* **DIRECTIONS FOR THIS TASK**
The response should be the lines of the data, starting at the first and ending at the one that contains "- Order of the", copied without change.
-- Opening Marker --
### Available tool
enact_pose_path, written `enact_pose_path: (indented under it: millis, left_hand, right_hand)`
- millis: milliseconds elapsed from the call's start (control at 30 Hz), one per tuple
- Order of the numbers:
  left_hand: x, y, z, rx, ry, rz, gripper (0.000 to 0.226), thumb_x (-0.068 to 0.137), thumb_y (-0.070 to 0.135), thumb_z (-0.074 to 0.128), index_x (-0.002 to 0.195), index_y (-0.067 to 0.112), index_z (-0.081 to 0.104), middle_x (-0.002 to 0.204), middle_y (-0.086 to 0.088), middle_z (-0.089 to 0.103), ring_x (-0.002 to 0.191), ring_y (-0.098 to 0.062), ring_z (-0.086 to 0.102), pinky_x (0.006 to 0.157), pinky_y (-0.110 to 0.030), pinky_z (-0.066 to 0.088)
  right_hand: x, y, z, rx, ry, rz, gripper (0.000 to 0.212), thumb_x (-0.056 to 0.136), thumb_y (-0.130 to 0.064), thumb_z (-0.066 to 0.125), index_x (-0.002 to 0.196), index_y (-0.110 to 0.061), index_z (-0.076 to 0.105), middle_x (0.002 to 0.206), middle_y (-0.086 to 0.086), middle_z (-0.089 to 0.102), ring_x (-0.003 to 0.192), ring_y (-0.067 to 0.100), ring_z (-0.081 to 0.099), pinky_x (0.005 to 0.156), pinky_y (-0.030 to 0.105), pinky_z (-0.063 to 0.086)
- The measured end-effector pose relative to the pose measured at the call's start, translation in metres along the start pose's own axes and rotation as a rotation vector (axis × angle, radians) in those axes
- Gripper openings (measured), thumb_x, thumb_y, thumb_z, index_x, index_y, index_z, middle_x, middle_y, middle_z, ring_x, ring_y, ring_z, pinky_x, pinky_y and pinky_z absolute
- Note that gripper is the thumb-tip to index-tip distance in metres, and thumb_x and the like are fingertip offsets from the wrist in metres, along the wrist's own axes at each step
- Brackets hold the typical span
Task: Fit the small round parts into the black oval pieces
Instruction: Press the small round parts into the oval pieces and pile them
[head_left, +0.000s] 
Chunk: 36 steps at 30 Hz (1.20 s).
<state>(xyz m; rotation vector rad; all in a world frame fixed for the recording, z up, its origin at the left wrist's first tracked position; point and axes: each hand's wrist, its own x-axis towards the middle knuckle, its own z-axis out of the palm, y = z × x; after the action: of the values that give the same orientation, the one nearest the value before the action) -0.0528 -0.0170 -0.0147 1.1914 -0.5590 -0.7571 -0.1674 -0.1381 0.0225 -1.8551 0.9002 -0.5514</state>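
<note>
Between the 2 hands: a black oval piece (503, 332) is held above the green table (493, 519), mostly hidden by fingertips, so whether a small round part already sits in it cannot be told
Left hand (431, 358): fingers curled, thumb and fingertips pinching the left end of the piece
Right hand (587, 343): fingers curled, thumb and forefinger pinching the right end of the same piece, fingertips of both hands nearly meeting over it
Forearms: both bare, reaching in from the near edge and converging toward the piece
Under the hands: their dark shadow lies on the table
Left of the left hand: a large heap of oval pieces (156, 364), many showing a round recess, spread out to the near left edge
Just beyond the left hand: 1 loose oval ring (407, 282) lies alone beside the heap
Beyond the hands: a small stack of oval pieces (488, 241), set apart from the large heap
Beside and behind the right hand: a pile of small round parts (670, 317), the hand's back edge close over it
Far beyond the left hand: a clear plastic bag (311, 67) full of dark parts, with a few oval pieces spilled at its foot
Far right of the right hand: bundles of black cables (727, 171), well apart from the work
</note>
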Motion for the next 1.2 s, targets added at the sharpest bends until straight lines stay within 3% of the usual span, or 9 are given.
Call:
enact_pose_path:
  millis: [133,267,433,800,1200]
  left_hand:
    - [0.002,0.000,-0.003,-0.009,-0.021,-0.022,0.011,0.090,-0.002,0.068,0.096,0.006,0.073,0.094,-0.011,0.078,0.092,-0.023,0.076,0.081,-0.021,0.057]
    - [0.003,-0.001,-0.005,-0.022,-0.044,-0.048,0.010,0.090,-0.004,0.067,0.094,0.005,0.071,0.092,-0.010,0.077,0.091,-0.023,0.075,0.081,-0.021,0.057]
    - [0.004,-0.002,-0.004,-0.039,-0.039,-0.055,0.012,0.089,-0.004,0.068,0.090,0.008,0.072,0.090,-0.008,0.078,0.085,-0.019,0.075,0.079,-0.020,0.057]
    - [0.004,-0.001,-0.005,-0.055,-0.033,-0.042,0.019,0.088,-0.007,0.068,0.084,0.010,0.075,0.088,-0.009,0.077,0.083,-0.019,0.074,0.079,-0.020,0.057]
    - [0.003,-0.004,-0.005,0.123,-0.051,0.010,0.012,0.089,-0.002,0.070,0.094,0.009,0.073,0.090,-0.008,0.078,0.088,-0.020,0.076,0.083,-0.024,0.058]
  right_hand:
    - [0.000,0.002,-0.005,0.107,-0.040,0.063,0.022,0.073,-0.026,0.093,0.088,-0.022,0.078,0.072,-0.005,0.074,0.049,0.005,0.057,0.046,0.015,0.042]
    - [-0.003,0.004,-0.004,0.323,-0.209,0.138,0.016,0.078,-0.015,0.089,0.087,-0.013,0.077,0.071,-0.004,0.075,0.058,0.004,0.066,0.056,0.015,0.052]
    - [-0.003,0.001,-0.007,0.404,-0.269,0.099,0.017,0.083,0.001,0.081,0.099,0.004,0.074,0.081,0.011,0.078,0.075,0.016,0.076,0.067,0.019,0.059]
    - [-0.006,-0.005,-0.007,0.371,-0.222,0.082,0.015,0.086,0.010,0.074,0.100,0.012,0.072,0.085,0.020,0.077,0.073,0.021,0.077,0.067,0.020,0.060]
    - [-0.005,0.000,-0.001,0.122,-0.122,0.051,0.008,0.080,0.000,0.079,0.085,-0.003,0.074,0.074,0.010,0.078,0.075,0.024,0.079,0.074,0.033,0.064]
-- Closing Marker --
* **TASK SOLUTION**
### Available tool
enact_pose_path, written `enact_pose_path: (indented under it: millis, left_hand, right_hand)`
- millis: milliseconds elapsed from the call's start (control at 30 Hz), one per tuple
- Order of the numbers:

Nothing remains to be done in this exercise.